**Assigned task:**
Your copy should repeat the data that follows exactly and contain no image.

*** Dataset content ***

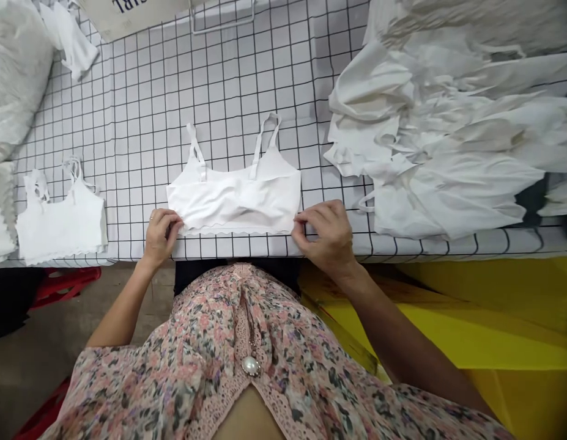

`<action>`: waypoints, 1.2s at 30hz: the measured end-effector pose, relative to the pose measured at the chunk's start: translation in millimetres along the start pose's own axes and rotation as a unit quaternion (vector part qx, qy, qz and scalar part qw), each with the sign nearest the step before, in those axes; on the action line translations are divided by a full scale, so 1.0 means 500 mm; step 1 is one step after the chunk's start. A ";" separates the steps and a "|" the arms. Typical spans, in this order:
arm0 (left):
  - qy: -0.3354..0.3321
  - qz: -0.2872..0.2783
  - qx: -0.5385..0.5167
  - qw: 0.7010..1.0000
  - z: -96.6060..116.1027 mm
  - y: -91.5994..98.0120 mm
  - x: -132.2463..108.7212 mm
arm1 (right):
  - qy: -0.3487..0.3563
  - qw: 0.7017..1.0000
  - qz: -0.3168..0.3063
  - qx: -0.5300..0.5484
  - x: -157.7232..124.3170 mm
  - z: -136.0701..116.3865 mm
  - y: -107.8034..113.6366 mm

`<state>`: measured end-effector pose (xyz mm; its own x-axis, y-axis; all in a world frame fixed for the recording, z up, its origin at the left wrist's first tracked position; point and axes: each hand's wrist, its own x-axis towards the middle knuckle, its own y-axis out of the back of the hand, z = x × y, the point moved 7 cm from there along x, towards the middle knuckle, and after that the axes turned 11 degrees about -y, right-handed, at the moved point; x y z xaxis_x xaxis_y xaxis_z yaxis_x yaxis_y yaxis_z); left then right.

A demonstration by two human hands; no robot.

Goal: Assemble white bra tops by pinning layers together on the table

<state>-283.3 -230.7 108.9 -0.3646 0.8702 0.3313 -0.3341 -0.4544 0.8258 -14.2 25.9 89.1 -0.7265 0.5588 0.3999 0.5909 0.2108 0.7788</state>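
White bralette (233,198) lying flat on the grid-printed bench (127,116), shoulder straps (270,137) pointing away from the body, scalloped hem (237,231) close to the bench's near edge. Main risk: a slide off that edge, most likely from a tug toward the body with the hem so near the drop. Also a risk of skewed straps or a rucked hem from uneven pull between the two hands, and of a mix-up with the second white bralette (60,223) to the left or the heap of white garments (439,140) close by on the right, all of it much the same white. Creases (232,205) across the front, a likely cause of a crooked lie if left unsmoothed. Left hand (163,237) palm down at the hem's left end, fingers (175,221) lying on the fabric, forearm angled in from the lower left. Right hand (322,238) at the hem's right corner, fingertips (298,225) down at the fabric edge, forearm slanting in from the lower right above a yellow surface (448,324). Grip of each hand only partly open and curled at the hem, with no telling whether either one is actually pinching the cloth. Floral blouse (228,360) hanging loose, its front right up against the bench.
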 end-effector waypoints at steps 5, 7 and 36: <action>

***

**Expected answer:**
`<action>`: waypoints, 1.2s at 30hz: the measured end-effector pose, relative to the pose measured at the chunk's start: translation in millimetres along the start pose's own axes and rotation as a unit quaternion (vector part qx, qy, qz and scalar part qw), each with the sign nearest the step before, in those axes; on the action line translations are divided by a full scale, so 1.0 means 500 mm; step 1 is one step after the chunk's start. A ";" separates the steps and a "|" the arms. Typical spans, in this order:
arm0 (left):
  - qy: -0.3354..0.3321
  - qz: -0.2872..0.2783
  - qx: -0.5385..0.5167
  - qw: 0.7010..1.0000
  - z: -96.6060..116.1027 mm
  - y: -91.5994..98.0120 mm
  - x: -132.2463..108.7212 mm
arm1 (right):
  - qy: -0.3487..0.3563
  - qw: 0.7017..1.0000
  - qz: -0.3168..0.3063
  - qx: -0.5300..0.5484
  - x: -157.7232..124.3170 mm
  - z: -136.0701..116.3865 mm
  - y: -107.8034..113.6366 mm

`<state>`: measured end-effector pose (xyz mm; its own x-axis, y-axis; all in a world frame fixed for the recording, z up, its origin at the left wrist's first tracked position; point and axes: each hand's wrist, its own x-axis towards the middle knuckle, its own y-axis out of the back of the hand, z = x × y, the point moved 7 cm from there along x, towards the middle knuckle, and after that the axes turned 11 degrees about -y, right-handed, at the moved point; x y z xaxis_x xaxis_y xaxis_z yaxis_x yaxis_y yaxis_z); left then right.

A demonstration by two human hands; no robot.

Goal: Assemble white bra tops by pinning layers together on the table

<state>-283.3 -230.7 108.9 -0.3646 0.8702 0.3313 -0.3341 -0.4544 0.8258 -14.2 25.9 89.1 -0.7265 0.5588 0.3999 0.5909 0.2108 0.7788</state>
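White bralette (233,198) lying flat on the grid-printed bench (127,116), shoulder straps (270,137) pointing away from the body, scalloped hem (237,231) close to the bench's near edge. Main risk: a slide off that edge, most likely from a tug toward the body with the hem so near the drop. Also a risk of skewed straps or a rucked hem from uneven pull between the two hands, and of a mix-up with the second white bralette (60,223) to the left or the heap of white garments (439,140) close by on the right, all of it much the same white. Creases (232,205) across the front, a likely cause of a crooked lie if left unsmoothed. Left hand (163,237) palm down at the hem's left end, fingers (175,221) lying on the fabric, forearm angled in from the lower left. Right hand (322,238) at the hem's right corner, fingertips (298,225) down at the fabric edge, forearm slanting in from the lower right above a yellow surface (448,324). Grip of each hand only partly open and curled at the hem, with no telling whether either one is actually pinching the cloth. Floral blouse (228,360) hanging loose, its front right up against the bench.
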 end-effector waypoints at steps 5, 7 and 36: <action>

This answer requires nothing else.